**PROBLEM DESCRIPTION:** Repeat the records below exactly. Omit the pictures.
_ _ _ _
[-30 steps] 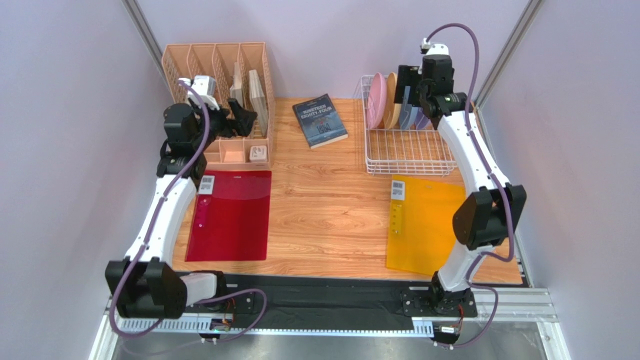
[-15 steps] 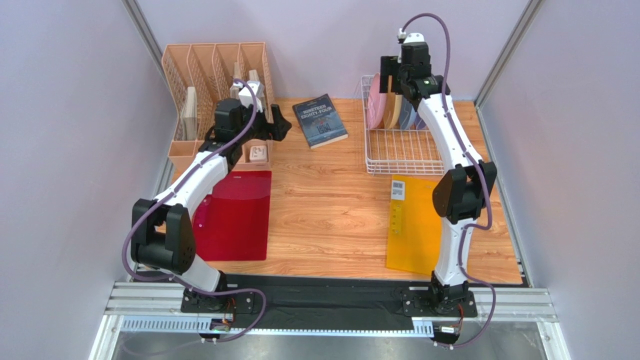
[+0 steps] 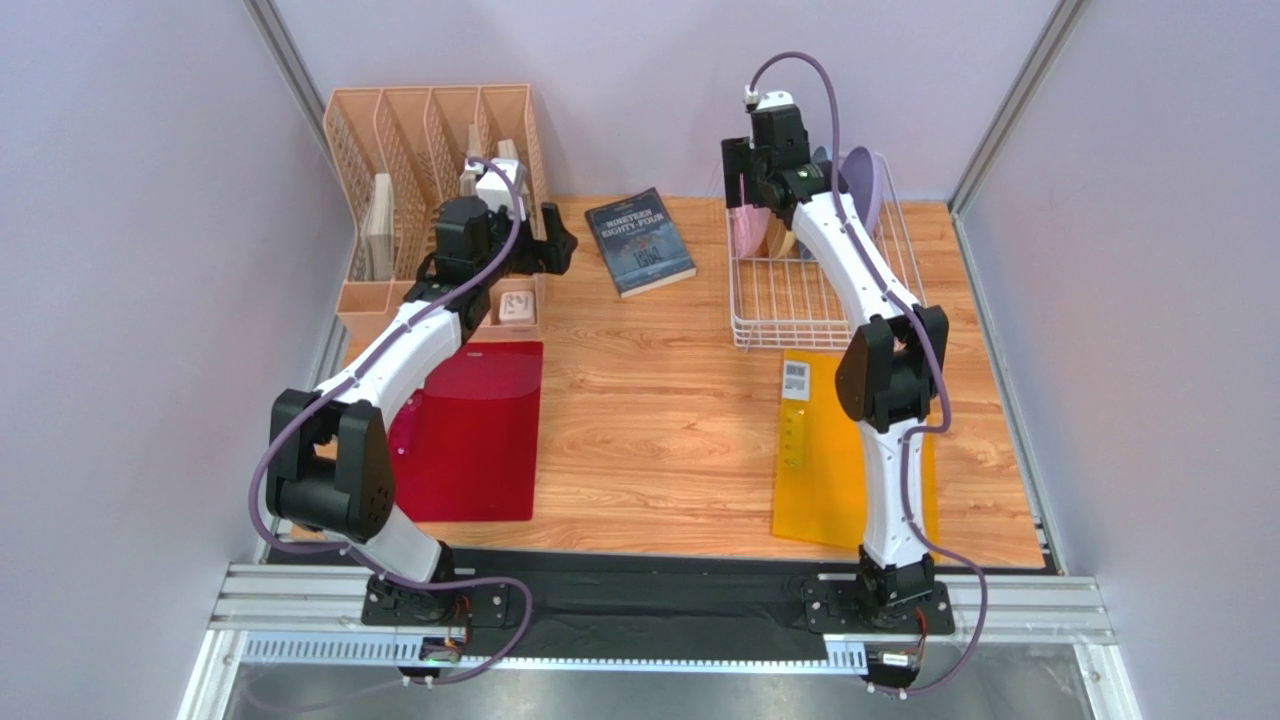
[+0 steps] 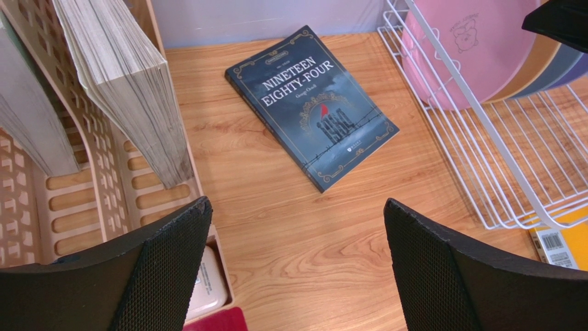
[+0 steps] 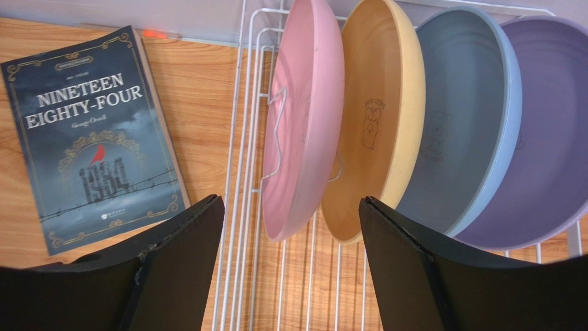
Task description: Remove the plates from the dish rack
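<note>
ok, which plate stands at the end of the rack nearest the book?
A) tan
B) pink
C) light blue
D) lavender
B. In the right wrist view the pink plate stands upright at the end of the dish rack beside the book. The tan plate, light blue plate and lavender plate follow in that order, going away from the book.
</note>
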Tool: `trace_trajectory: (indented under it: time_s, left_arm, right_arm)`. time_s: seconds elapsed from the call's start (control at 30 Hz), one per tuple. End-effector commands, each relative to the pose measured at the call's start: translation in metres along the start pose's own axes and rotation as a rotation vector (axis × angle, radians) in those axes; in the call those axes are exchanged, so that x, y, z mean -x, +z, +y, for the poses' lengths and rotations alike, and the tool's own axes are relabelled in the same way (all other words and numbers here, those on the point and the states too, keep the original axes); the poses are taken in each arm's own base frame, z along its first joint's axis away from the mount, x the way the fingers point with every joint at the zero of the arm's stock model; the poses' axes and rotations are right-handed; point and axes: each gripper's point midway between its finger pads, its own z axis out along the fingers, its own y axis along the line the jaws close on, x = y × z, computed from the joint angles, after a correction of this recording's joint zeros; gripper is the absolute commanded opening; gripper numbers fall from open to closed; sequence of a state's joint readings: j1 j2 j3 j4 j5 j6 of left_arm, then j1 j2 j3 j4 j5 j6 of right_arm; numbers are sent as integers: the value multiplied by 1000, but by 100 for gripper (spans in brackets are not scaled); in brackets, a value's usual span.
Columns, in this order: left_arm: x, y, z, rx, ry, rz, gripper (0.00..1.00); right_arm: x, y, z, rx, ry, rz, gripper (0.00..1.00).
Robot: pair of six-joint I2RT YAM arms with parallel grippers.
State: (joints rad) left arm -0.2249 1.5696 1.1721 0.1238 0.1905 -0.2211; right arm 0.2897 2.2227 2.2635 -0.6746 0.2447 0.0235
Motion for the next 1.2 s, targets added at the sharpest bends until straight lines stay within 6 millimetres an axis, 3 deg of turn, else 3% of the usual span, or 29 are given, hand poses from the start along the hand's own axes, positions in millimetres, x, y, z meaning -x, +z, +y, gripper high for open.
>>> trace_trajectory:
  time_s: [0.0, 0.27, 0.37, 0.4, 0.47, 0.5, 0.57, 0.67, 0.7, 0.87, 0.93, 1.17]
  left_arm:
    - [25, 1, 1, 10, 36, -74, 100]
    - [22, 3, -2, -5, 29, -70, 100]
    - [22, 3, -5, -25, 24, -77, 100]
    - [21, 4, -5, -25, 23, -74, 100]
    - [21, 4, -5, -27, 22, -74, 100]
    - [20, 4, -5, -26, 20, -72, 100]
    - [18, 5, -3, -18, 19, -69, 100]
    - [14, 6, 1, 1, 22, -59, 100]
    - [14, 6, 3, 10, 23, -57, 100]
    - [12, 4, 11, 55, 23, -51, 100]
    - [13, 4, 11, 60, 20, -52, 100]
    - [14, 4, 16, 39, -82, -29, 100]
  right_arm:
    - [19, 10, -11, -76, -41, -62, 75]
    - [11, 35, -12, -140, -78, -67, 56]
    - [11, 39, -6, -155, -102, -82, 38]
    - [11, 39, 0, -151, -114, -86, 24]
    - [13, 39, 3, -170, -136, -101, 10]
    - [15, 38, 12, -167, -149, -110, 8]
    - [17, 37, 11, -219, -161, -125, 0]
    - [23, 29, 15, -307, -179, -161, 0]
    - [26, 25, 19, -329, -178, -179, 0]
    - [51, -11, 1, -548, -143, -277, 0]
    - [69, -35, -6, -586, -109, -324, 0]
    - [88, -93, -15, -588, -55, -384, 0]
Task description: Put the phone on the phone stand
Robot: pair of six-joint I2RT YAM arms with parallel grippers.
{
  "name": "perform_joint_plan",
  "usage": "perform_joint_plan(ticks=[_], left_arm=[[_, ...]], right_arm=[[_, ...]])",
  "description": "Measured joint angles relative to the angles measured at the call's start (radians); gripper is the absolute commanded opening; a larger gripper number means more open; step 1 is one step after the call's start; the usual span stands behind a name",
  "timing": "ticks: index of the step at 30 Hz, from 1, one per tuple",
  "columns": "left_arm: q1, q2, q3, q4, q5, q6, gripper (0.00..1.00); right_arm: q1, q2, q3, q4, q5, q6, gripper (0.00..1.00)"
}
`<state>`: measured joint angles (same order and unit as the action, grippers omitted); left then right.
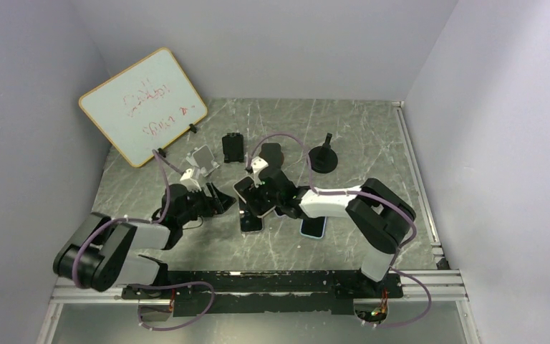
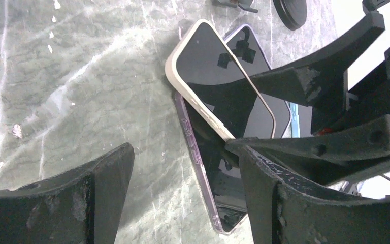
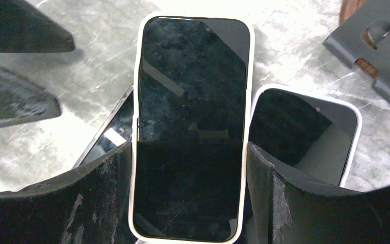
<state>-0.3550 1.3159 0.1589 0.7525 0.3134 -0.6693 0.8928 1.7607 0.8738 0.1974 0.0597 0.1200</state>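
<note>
My right gripper (image 3: 189, 147) is shut on a white-cased phone (image 3: 190, 127), gripping its long edges near the bottom end. It holds the phone tilted above the table at the middle (image 1: 252, 199). The same phone shows in the left wrist view (image 2: 218, 76), with the right fingers clamped on it. My left gripper (image 2: 185, 152) is open and empty, just left of the held phone (image 1: 218, 197). A black phone stand (image 1: 233, 147) and a silver stand (image 1: 202, 159) sit behind the grippers. The dark stand also shows in the right wrist view (image 3: 381, 46).
A purple-cased phone (image 2: 198, 152) lies flat under the held one. Another white-edged phone (image 3: 304, 132) lies beside it, and a blue-cased phone (image 1: 314, 228) lies nearer the right arm. A round-based black stand (image 1: 322, 158) is at the back right. A whiteboard (image 1: 143, 106) leans at the back left.
</note>
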Motion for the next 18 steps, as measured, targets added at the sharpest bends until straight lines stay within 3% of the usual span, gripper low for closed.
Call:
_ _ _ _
**OUTPUT:**
[-30 steps] 
[-15 steps] 
[+0 steps] 
[+0 steps] 
[+0 steps] 
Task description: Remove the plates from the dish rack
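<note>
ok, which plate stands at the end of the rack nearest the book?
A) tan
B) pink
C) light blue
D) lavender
B. In the right wrist view the pink plate stands upright at the end of the dish rack beside the book. The tan plate, light blue plate and lavender plate follow in that order, going away from the book.
</note>
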Tool: `trace_trajectory: (indented under it: time_s, left_arm, right_arm)`. time_s: seconds elapsed from the call's start (control at 30 Hz), one per tuple. End-effector commands, each relative to the pose measured at the call's start: translation in metres along the start pose's own axes and rotation as a rotation vector (axis × angle, radians) in those axes; in the call those axes are exchanged, so that x, y, z mean -x, +z, +y, for the poses' lengths and rotations alike, and the tool's own axes are relabelled in the same way (all other words and numbers here, those on the point and the states too, keep the original axes); the poses are taken in each arm's own base frame, z along its first joint's axis away from the mount, x the way the fingers point with every joint at the zero of the arm's stock model; the poses' axes and rotations are right-handed; point and axes: each gripper's point midway between its finger pads, its own z axis out along the fingers, its own y axis along the line the jaws close on, x = y × z, computed from the joint angles, after a correction of this recording's joint zeros; gripper is the absolute commanded opening; gripper numbers fall from open to closed; sequence of a state's joint readings: j1 j2 j3 j4 j5 j6 of left_arm, then j1 j2 j3 j4 j5 j6 of right_arm; numbers are sent as integers: the value multiplied by 1000, but by 100 for gripper (spans in brackets are not scaled); in brackets, a value's usual span.
Columns, in this order: left_arm: x, y, z, rx, ry, rz, gripper (0.00..1.00); right_arm: x, y, z, rx, ry, rz, gripper (0.00..1.00).
Robot: pair of six-joint I2RT YAM arms with parallel grippers.
State: (joints rad) left arm -0.2249 1.5696 1.1721 0.1238 0.1905 -0.2211; right arm 0.2897 2.2227 2.2635 -0.6746 0.2447 0.0235
Motion for the next 1.2 s, targets added at the sharpest bends until straight lines stay within 6 millimetres an axis, 3 deg of turn, else 3% of the usual span, or 29 are given, hand poses from the start along the hand's own axes, positions in millimetres, x, y, z meaning -x, +z, +y, gripper high for open.
>>> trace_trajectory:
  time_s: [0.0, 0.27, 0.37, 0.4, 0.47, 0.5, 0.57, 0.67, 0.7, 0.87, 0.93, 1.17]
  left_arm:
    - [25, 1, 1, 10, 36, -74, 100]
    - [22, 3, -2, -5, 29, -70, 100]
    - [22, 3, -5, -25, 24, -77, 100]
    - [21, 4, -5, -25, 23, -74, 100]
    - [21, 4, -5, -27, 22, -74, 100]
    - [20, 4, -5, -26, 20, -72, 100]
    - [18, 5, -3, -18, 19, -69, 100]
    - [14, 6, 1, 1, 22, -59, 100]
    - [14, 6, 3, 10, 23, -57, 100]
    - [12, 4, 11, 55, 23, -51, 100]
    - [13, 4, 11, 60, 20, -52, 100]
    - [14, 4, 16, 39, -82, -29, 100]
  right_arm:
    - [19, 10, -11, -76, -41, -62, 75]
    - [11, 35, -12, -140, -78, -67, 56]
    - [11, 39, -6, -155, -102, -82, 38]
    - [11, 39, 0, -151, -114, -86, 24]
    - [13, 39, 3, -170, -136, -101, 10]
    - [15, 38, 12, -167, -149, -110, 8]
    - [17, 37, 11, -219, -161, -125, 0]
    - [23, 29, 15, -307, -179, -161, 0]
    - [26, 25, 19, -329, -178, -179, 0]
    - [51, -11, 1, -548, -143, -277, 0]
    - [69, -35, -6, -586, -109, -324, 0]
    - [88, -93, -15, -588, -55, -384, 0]
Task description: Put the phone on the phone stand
Robot: pair of six-joint I2RT YAM arms with parallel grippers.
{
  "name": "perform_joint_plan",
  "usage": "perform_joint_plan(ticks=[_], left_arm=[[_, ...]], right_arm=[[_, ...]])",
  "description": "Measured joint angles relative to the angles measured at the call's start (radians); gripper is the absolute commanded opening; a larger gripper number means more open; step 1 is one step after the call's start; the usual span stands behind a name",
  "timing": "ticks: index of the step at 30 Hz, from 1, one per tuple",
  "columns": "left_arm: q1, q2, q3, q4, q5, q6, gripper (0.00..1.00); right_arm: q1, q2, q3, q4, q5, q6, gripper (0.00..1.00)"
}
`<state>`: measured joint angles (same order and unit as the action, grippers omitted); left then right.
<state>-0.3550 1.3159 0.1589 0.7525 0.3134 -0.6693 0.8928 1.7607 0.8738 0.1974 0.0597 0.1200</state>
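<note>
My right gripper (image 3: 189, 147) is shut on a white-cased phone (image 3: 190, 127), gripping its long edges near the bottom end. It holds the phone tilted above the table at the middle (image 1: 252, 199). The same phone shows in the left wrist view (image 2: 218, 76), with the right fingers clamped on it. My left gripper (image 2: 185, 152) is open and empty, just left of the held phone (image 1: 218, 197). A black phone stand (image 1: 233, 147) and a silver stand (image 1: 202, 159) sit behind the grippers. The dark stand also shows in the right wrist view (image 3: 381, 46).
A purple-cased phone (image 2: 198, 152) lies flat under the held one. Another white-edged phone (image 3: 304, 132) lies beside it, and a blue-cased phone (image 1: 314, 228) lies nearer the right arm. A round-based black stand (image 1: 322, 158) is at the back right. A whiteboard (image 1: 143, 106) leans at the back left.
</note>
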Motion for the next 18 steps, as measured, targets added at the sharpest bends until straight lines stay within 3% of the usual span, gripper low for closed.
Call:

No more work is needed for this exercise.